Всем прививали оспу. Доктора никого не пускал на остров с парохода, пока всем не была привита оспа. Я один получил позволение выйти погулять, И вечером в первый раз вышел на берег. Я прошел в глубь острова по замерзшей дорожке между елками. Елки здесь не те, что в России (их англичане называют spruce). Лежал мелкий снег, было тихо, никого не было видно и слышно, вечернее небо было ясно. В первый раз после двухмесячной суетливой жизни в толпе я был один с природой; в первый раз после месячного пребывания на море я был на суше, и в первый раз я ступал на берег Америки. Я испытал сильное, но трудно выразимое словами настроение. Чувствовалось и облегчение после переезда, и тревога за будущее, и сознание отдаленности от обычных условий жизни и близких людей.
Газеты были полны известиями о духоборах и разным перевранными и вымышленными историями о них, о Толстом, о Суллержицком, о Хилкове и др.

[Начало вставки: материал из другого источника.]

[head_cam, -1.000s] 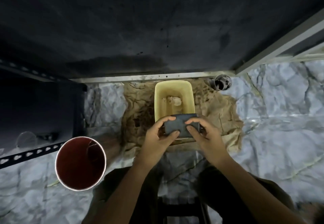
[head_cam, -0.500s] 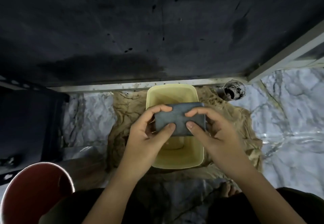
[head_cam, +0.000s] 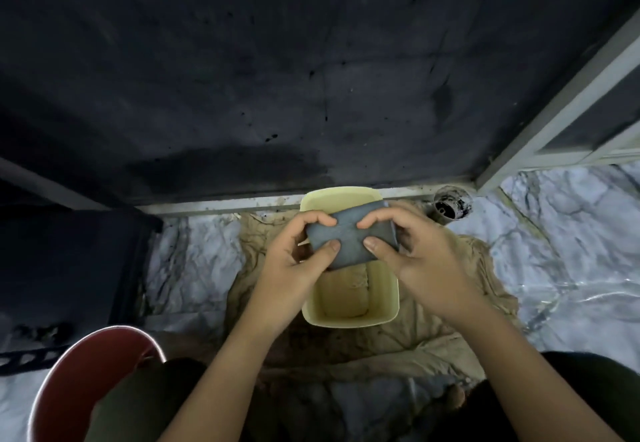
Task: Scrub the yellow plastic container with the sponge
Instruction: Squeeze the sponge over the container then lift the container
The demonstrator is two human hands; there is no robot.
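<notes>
Head view shows your left hand [head_cam: 298, 261] and right hand [head_cam: 419, 251] both pinching the grey sponge [head_cam: 349, 239] above the yellow plastic container [head_cam: 349, 313], which sits on a tan cloth [head_cam: 450, 320]. Scrubbing seems not yet begun; next, lower the sponge inside.

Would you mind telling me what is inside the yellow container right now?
The yellow container shows a wet, brownish floor and a pale smear of residue near its middle. The grey sponge, held by the left hand and right hand, hides its far half.
</notes>
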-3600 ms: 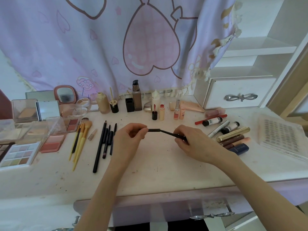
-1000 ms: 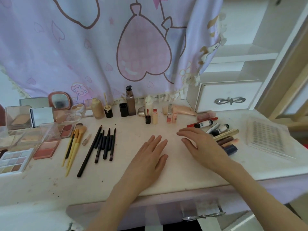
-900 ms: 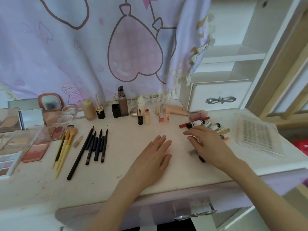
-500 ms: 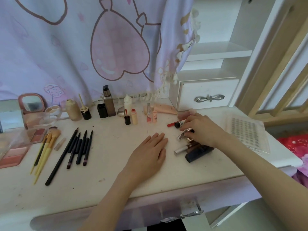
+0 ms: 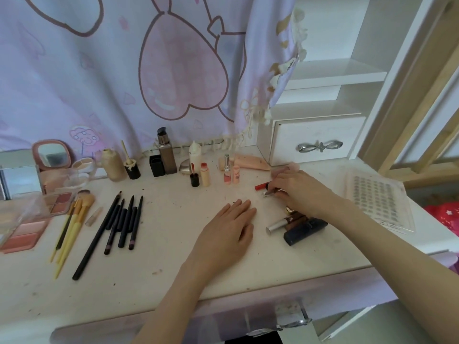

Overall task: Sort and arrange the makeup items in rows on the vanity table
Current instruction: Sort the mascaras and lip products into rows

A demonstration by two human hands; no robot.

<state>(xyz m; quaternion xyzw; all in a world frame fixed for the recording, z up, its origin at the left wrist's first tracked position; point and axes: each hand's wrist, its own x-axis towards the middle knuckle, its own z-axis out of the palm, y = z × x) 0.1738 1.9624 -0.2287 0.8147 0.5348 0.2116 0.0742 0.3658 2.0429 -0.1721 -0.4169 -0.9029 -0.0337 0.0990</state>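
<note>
My left hand [image 5: 229,229] lies flat and palm down on the vanity table [image 5: 173,269], holding nothing. My right hand [image 5: 301,192] is curled over a small pile of tubes at the right; its fingers close on a silver-tipped tube [image 5: 269,193] beside a red pencil [image 5: 260,186]. Just below the wrist lie a silver-capped tube [image 5: 275,225], a brown tube [image 5: 296,218] and a dark blue tube [image 5: 305,232]. A row of black pencils [image 5: 124,222] and yellow brushes [image 5: 70,224] lies at the left.
Small bottles [image 5: 206,175] and a tall pump bottle [image 5: 165,152] stand along the back by the curtain. Palettes [image 5: 23,234] and a pink mirror [image 5: 52,155] fill the left side. A white drawer unit [image 5: 315,140] and a lash sheet [image 5: 377,199] are at the right.
The black pencil held between both hands 3.6 s ago now lies in the left row. My left hand went flat; my right hand dragged tubes toward the front and now grips one farther back.
</note>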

Я телеграфировал домой о нашем благополучном прибытии.
Из Америку я уехал в конце марта, перед отъздом побывав в эмиграционных помещениях Винипега и Селькирка. Те духоборы, которые еще там оставались, выразили мне трогательную благодарность за мое участие в их переселении и на прощание спели для меня свои духовные песни. Эти песни гораздо краснее их однообразных псалмов: некоторые песни поются. в оживленном ритме и не все время в унисон, как псалмы. Духоборки подарили мне дюжину платков со своими вышивками.

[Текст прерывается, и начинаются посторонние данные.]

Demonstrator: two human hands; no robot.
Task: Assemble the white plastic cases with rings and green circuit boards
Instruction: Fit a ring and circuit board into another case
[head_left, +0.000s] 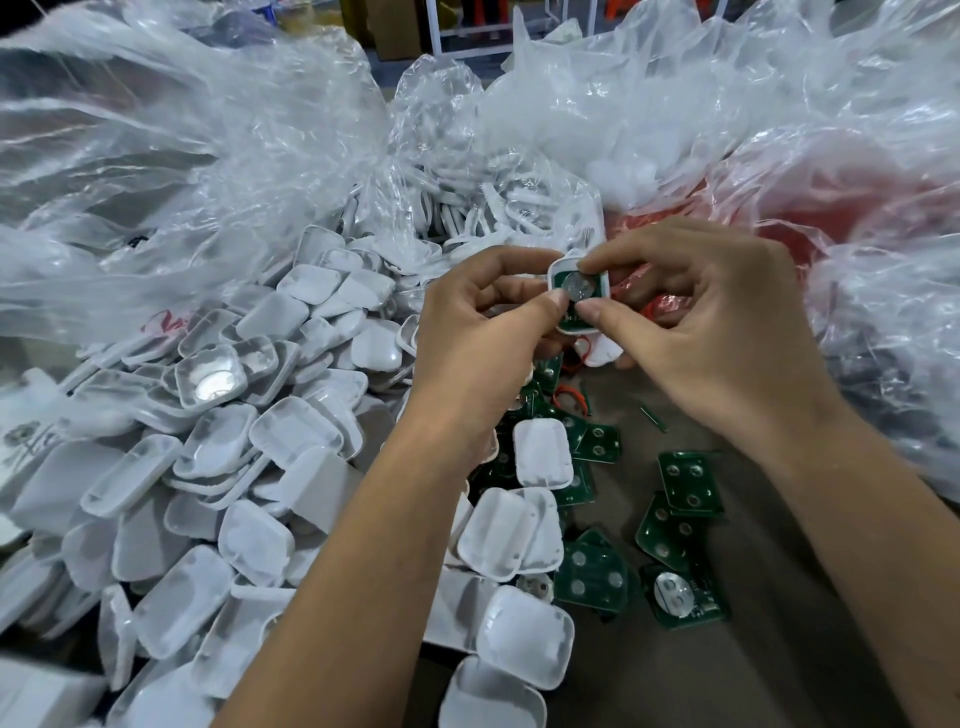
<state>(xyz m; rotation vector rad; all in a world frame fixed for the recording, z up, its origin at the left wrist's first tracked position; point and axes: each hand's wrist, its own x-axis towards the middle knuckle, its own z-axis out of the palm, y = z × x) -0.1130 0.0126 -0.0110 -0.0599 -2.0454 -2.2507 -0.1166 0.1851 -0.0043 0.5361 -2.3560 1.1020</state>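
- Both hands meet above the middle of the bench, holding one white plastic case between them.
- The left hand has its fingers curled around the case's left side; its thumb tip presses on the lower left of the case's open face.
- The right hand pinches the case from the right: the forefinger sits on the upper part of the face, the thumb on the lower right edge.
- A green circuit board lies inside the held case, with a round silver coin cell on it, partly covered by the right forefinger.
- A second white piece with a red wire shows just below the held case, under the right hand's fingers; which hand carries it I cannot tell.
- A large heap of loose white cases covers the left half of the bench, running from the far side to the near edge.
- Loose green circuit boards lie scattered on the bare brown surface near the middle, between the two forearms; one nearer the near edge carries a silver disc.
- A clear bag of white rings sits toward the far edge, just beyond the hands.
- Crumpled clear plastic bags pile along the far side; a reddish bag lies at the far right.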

Я поехал через Монреаль и Торонто в Нью-Йорк. По дороге я провел два дня в Торонто, где виделся с профессором Мэвором, много сделавшим для духоборов. Затем я остановился на несколько часов Ниагаре, чтобы полюбоваться водопадом. В Нью-Йорке я пробыл только три неполных дня. Там виделся с красивым, породистым и умным американцем Эрнестом Кросби. Под влиянием писаний моего отца он оставил службу в пришел к взглядам, близким к мировоззрению Толстого. Он приезжал из Америки в Ясную Поляну нарочно для того, чтобы видеться с моим отцом. Там познакомился с ним и я. В Нью-Йорке он был со мною очень любезен, пригласил меня обедать в своем изящном, но скромном особняке и проводил меня на пароход. Через него я познакомился также с сыном Генри Джорджа и сыном Ллойда Гаррисона. Оба они горячо отзывались о моем отце.
4 апреля 1899 года я приехал в Москву, в хамовнический дом, где в то время жила наша семья.